Océan-espace
En effet, un rapport, une relation ou une raison sont plus abstraites, donc plus difficile à appréhender que des objets empiriques.
Or, la non-dualité est justement un rapport, une relation entre l'unité et la dualité, entre la réalité et les apparences, entre l'essence et l'existence.
Les analogies sont donc indispensables pour faire saisir ce qu'est la non-dualité, pour parvenir à une juste compréhension, compréhension qui est le but des enseignements sur la non-dualité.
Il existe bien des analogies. Mais deux ressortent et reviennent sans cesse : l'espace et l'océan.
Les choses et les êtres sont à la Source ce que les corps sont à l'espace.
Les choses et les êtres sont à la Source ce que les vagues sont à l'océan.
Cependant, comme l'expérience de l'espace et celle de l'océan ne sont pas tout à fait identiques, la compréhension qu'ils induisent est légèrement différente. L'espace est plus abstrait que l'océan. Il convient donc mieux pour illustrer une non-dualité où les choses tendent à s'évaporer dans la Source. On la retrouve donc surtout dans des courants non-dualistes qui soulignent le caractère illusoire des choses et des êtres, disons des courants comme le Vedânta de Shankara ou le Madhyamaka de Nâgârjuna, qui s’illustrent par exemple dans ce passage de Shavaripâda, inspiré par un célèbre soûtra bouddhiste :
"Mobile ou immobile,
Vivant ou inerte,
Concret ou abstrait,
Évident ou subtil,
Rien ne s'écarte
De l'élément espace.
On peut bien dire "espace, espace".
Mais on ne peut définir l'espace
En disant qu'il est existant !
Il est au-delà de l'existence et de l'inexistence,
Du visible et de l'invisible,
Par-delà tout ce qui pourrait l'illustrer."
De fait, l''espace est insaisissable, sans haut ni bas, ni existant ni inexistant : il a une certaine fonction - laisser de la place - donc il n'est pas rien. A ce titre l'espace est "la reine des illustrations". Il est la porte expérientielle vers la compréhension qui transcende toute expérience. Du reste, la méditation ne consiste t-elle pas à plonger son regard dans l'espace immaculé ?
Toutefois il existe une autre analogie, celle de l'océan. Elle est aussi employée dans le bouddhisme, quoiqu'elle y soit moins connue. Voici un exemple, tiré de l'excellent manuel de la Mahâmudrâ, Le Sceau royal, où l'auteur dit :
"De même que les vagues surgissent de l'eau, tous les phénomènes sont simplement des manifestations de la clarté naturelle de l'esprit essentiel... Dans l'analogie de l'eau et des vagues, l'élément principal, l'eau, correspond à l'essence de l'esprit, parfaite depuis toujours, sans cause, sans limites, par-delà toute définition, présente comme conscience totale.

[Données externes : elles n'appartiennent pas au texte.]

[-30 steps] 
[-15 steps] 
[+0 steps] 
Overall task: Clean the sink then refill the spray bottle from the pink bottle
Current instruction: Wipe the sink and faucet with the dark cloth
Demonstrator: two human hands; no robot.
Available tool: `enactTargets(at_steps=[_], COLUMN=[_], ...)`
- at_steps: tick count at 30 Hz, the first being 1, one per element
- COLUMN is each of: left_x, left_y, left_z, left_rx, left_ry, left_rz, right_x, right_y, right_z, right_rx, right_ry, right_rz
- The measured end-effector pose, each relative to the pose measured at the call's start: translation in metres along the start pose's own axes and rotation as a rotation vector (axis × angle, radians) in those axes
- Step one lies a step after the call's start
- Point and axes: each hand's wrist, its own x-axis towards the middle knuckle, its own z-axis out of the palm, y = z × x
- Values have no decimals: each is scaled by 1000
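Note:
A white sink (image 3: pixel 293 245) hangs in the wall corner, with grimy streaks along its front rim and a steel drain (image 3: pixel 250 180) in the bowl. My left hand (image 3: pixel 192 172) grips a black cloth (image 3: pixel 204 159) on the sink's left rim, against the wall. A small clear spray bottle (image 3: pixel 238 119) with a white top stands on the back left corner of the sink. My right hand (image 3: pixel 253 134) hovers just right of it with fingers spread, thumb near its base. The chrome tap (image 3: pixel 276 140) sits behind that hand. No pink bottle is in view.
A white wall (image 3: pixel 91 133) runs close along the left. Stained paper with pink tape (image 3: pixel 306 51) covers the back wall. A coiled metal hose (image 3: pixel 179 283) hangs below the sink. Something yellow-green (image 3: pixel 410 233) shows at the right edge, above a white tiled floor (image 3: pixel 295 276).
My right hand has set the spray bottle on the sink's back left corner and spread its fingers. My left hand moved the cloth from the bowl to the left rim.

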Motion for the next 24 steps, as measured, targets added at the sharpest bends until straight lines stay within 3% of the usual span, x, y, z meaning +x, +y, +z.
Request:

Les vagues correspondent à l'expression naturelle de l'essence de l'esprit qui se manifeste en perceptions illimitées : tous les phénomènes... Quand les vagues se résorbent dans l'eau, cela correspond à la libération dans l'essence de l'esprit grâce à la reconnaissance du fait qu'elles n'ont pas un atome de leur substance ou de leur essence en dehors de l'essence de l'esprit."
Dans ce beau texte on retrouve également l'analogie de l'eau et de la glace.
Or, les vagues et l'océan, ainsi que l'eau et la glace sont des métaphores centrales dans le tantra non-duel. Ce qui confirme, à nos yeux, la parenté profonde du tantra non-duel en contexte hindou et en contexte bouddhiste. En effet, le tantra non-duel, tout comme le tantra bouddhiste, essaient de montrer la perfection des phénomènes, plutôt que leur caractère erroné. Et c'est bien ce qu'illustrent ces analogies : un rapport d'englobement, d'intégration, d'accueil, d'harmonie, plutôt que d'illusion ou autre défaut.
Comme dit Kshemarâja dans mon billet précédent, le monde est une perle qui brille dans la nacre de la Puissance, laquelle chatoie dans l'océan de la Déité.
L'espace est un océan.
La conscience est un espace qui englobe, un océan qui berce, une Source et une substance en laquelle tout baigne.